Wounds International February 3(1)Practice How to... Ten top tips for wound debridement

How to... Ten top tips for wound debridement

22/02/12 | Complex wounds, Wound bed preparation | Kathleen Leak

How to... Ten top tips for wound debridementDebridement of non-viable tissue from any wound is an accepted principle of wound care and is primarily aimed at achieving wound healing. However, a 2010 consensus document highlighted the fact that many clinicians undertake this process without adequate knowledge or preparation: 'Upskilling practitioners in the most recent advances in debridement tools and techniques will help to ensure that the appropriate and optimum treatment options are implemented, thus improving patient care and clinical outcomes'[1].

As it is recognised that there is a lack of standardised guidelines and that variations in practice exist, this article provides a simple set of tips for clinicians to bear in mind when considering the use of debridement.

The debridement methods most frequently seen in current practice, and outlined below, include:

  • Mechanical
  • Larval
  • Sharp
  • Autolytic
  • Hydrosurgical
  • Ultrasound
  • Surgical.

As with any treatment, it is important to explain the process to the patient and gain consent before attempting any of these procedures.

Principles of Debridement
The following are guidelines only and clinicians should always consult local and national protocols when considering the use of debridement.

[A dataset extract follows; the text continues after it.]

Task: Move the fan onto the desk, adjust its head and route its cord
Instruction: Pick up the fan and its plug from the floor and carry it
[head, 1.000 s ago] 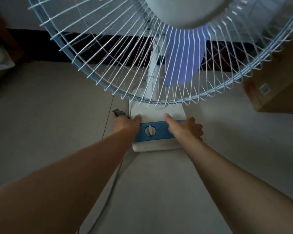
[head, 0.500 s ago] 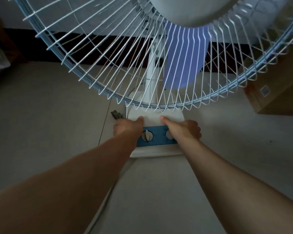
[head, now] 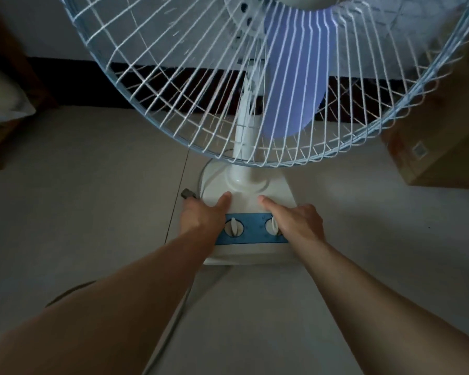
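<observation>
A white table fan stands on the pale floor, its wire cage (head: 255, 85) with a purple blade filling the top of the view. Its square white base (head: 276, 196) carries a blue control panel with two white knobs. My left hand (head: 201, 217) grips the base's left edge, thumb on top and fingers wrapped down the side. My right hand (head: 298, 223) grips the right edge the same way, covering part of the right knob. The grey cord (head: 173, 328) runs from behind the base down the floor under my left arm; its dark plug (head: 188, 193) lies beside my left hand.
A cardboard box (head: 439, 147) stands on the floor at the right, close under the cage rim. Dark wooden furniture with pale bedding (head: 3, 101) is at the far left. A dark skirting band runs along the wall behind the fan.
The fan base sits lower and nearer in view, with more of its top and the stem foot showing. Both hands keep their hold on the base's sides.
</observation>
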The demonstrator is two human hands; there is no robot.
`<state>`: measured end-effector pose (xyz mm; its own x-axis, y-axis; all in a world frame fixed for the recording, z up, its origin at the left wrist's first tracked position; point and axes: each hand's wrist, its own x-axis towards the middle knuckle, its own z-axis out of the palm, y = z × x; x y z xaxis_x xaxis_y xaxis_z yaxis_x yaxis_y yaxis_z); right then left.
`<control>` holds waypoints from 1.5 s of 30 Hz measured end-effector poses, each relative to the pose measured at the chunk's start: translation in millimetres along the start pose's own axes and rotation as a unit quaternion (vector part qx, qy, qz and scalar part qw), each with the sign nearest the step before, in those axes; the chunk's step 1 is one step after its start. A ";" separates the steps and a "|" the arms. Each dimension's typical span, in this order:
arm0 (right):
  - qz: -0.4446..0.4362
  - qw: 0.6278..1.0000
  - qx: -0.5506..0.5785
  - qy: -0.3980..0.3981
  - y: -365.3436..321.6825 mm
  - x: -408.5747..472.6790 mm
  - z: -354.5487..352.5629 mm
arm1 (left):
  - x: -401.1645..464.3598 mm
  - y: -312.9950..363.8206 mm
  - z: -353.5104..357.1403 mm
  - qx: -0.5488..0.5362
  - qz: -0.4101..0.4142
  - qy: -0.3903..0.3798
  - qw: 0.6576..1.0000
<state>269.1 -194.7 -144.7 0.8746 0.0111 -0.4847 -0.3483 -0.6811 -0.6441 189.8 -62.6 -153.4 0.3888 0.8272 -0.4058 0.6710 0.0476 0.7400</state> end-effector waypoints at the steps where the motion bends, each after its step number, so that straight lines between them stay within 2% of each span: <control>1: 0.004 1.000 0.002 0.002 0.8 -2.4 0.1 | -2.6 0.1 -2.5 0.002 0.003 0.005 1.000; 8: 0.012 1.000 0.022 0.003 -10.6 -29.4 -10.9 | -15.7 17.4 -28.7 0.004 0.027 0.005 1.000; 19: -0.047 0.997 0.053 0.031 -86.4 -97.3 -101.2 | -80.9 116.1 -95.5 -0.010 0.060 0.007 0.998; 26: -0.070 0.996 0.043 0.042 -173.4 -162.0 -168.0 | -136.6 203.8 -174.9 -0.014 0.059 0.021 0.998; 38: -0.106 0.994 -0.013 0.012 -383.8 -333.1 -304.3 | -246.4 389.3 -379.8 -0.063 0.026 0.061 0.996; 45: -0.128 0.992 -0.019 -0.006 -481.6 -427.0 -370.1 | -304.2 479.0 -484.7 -0.073 0.026 0.078 0.994</control>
<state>188.2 -142.4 591.5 0.9286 0.1965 -0.3148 -0.1013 -0.6818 -0.7244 86.9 -20.1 584.6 0.3114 0.9066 -0.2848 0.5491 0.0729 0.8325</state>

1 Environment: the room chosen to be used for treatment should be suitable for the process and adequate disposal facilities and equipment should be available, for example, a sharps box in the case of sharp debridement, or the protective clothing and goggles required when undertaking hydrosurgical debridement. The windows and doors should be closed to prevent cross-contamination - the closed door will also allow the clinician to concentrate without distraction. Fans should also be turned off several minutes before the treatment commences to allow the air to settle.

2 Inspection of the wound:
objectives should only be set following a thorough assessment of the wound bed, focusing on the tissue structures that are to be removed. It is vital to ensure that no organs, ligaments or blood vessels are involved with the necrosis or debris to be removed, thereby avoiding the risk of traumatic injury. Clinicians should ensure that the amount of tissue that requires removal is appropriate for the chosen method of debridement - the anatomical location of the wound will influence this decision.

3 Competency: it is important that the clinician's chosen method of debridement falls within their own competency. Clinicians should never attempt processes such as sharp debridement without undergoing structured training and fulfilling the appropriate competencies as outlined in local guidance[2].

Always assess if pain control is appropriate for the chosen technique and topical or oral top-up may be needed.

4 Autolytic debridement:
this is performed with an occlusive or semi-occlusive dressing, such as a hydrogel, hydocolloid, alginate or film, and the aim is to rehydrate the necrotic tissue. This is a slow process and can safely be undertaken by the majority of clinicians following a structured wound assessment. It can, however, lead to malodour and maceration of the periwound skin.

This technique is usually used prior to another form of tissue debridement and softens devitalised tissue and encourages autolysis. It should be used with caution on arterial and diabetic foot wounds.

5 Mechanical debridement:
this is a wet-to-dry technique where the dressing sticks to the top layer of the tissue, pulling it away when removed. However, mechanical debridement is not selective about the tissue it removes and can be very painful, removing healthy tissue at the same time as necrotic tissue. Mechanical debridement is very cheap, but can be time-consuming due to the frequency of dressing changes and can also be very traumatic for the patient.

A debriding pad (Debrisoft®; Activa Healthcare) has recently been introduced, which should be moistened and gently applied to the wound bed in a rotational movement. The fibres (monofilaments) or hoops of the pad retain the dead tissue and bacteria within pad, thus removing the debris.

6 Larval therapy:  the larvae of the green bottle fly (Lucilia sericata) secrete an enzyme, which breaks down necrotic tissue into a liquid. This is then ingested by the larvae. This particular larvae do not touch healthy tissue and the technique can, therefore, be seen as a selective micro-debridement[3]. The larvae are available 'free range' or bagged and must be applied to a moist wound bed to keep them alive. For optimum results, the outer dressing should be moistened daily. The treatment can be used consecutively without a break, although it is important to make sure that patients are comfortable with the procedure as some can find it distasteful.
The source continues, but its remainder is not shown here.